China Pledges to Do More About Pollution by Moving It Elsewhere
At the opening of the meeting of China’s National People’s Congress on Wednesday, Prime Minister Li Keqiang pledged to do more to reduce pollution in the country.
At the opening of the meeting of China’s National People’s Congress on Wednesday, Prime Minister Li Keqiang pledged to do more to reduce pollution in the country. In Beijing, the smog has become a regular, and regularly hazardous, occurrence.
Ahead of a meeting in Germany next week, Beijing put out a document calling on developed nations to do more. From Reuters:
Beijing also reiterated its past insistence that rich nations cut greenhouse gas emissions by 40 percent below 1990 levels by 2020. That is far deeper than the European Union’s goal of at least 20 percent and a U.S. target of 4 percent.

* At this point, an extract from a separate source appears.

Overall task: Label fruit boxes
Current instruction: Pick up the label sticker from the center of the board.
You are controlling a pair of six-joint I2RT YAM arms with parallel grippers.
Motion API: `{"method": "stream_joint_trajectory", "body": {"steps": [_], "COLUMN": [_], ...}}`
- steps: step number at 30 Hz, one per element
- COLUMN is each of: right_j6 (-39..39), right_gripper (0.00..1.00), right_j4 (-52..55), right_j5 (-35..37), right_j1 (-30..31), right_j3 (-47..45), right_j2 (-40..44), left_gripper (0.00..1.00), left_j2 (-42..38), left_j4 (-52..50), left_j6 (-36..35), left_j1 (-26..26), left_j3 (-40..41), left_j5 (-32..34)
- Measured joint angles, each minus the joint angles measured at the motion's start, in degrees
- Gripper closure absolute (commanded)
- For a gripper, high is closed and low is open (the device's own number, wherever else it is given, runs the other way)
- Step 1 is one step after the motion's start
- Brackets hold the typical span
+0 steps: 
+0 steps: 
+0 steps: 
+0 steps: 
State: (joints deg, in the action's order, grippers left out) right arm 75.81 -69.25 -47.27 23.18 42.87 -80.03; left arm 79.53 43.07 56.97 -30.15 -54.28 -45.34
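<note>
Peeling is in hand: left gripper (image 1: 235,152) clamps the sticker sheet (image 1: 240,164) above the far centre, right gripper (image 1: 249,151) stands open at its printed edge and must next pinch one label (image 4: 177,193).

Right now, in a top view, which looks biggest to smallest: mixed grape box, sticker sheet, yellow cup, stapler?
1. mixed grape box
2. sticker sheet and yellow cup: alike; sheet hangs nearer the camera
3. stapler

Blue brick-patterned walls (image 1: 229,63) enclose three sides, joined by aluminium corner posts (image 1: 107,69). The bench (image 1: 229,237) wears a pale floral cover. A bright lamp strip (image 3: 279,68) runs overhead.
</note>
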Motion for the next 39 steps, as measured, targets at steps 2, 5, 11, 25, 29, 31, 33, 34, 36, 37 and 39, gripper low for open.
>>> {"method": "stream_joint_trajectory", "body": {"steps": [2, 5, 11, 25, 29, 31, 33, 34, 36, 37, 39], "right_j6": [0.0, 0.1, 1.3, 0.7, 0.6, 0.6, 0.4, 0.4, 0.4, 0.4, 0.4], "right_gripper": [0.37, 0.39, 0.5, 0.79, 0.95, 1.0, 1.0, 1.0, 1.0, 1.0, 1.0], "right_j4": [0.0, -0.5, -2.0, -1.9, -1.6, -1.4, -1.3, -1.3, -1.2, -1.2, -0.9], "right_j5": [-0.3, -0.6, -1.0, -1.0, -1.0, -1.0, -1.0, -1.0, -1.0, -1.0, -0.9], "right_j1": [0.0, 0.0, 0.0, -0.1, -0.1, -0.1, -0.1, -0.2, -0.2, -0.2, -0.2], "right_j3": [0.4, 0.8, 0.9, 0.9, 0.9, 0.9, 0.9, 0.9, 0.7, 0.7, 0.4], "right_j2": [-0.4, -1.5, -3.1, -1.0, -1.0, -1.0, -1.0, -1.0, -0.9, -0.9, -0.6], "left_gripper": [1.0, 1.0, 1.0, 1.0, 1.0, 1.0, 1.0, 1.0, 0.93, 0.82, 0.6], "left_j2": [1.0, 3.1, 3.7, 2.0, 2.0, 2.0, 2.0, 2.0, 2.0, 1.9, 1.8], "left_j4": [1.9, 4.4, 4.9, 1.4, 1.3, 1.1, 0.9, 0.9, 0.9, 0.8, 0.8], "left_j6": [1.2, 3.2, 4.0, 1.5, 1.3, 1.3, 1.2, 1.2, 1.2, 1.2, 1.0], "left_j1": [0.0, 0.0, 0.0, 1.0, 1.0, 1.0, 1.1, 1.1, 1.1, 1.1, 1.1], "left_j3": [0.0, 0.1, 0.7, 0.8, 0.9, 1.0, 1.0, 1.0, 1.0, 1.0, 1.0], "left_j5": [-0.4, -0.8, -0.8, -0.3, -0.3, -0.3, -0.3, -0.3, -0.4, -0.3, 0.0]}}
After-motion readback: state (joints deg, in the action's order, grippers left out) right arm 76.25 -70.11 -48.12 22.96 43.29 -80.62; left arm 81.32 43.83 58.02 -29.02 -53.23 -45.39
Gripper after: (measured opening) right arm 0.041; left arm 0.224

But China’s plan to curb pollution does not just mean reducing emissions. It also means shifting industrial facilities and power plants to the more rural, western region of the country. As Bloomberg reports, while China’s leadership has planned to shut down 50,000 small, coal-fueled furnaces this year, it is also planning to build up to 70 coal-fired power plants in the west, in addition to 30 coal-to-gas plants. The government also planned to remove six million higher-emission vehicles from use.
Local villagers have protested the plants, hurling charges of discrimination as an implicit aspect for the transition. “Here it’s over 90 percent minorities – Uighurs, Kazakhs,” one villager said. “If there’s pollution they will just say, ’Oh well, there’s pollution.’ If people die they will just say, ’Oh well, people die.’”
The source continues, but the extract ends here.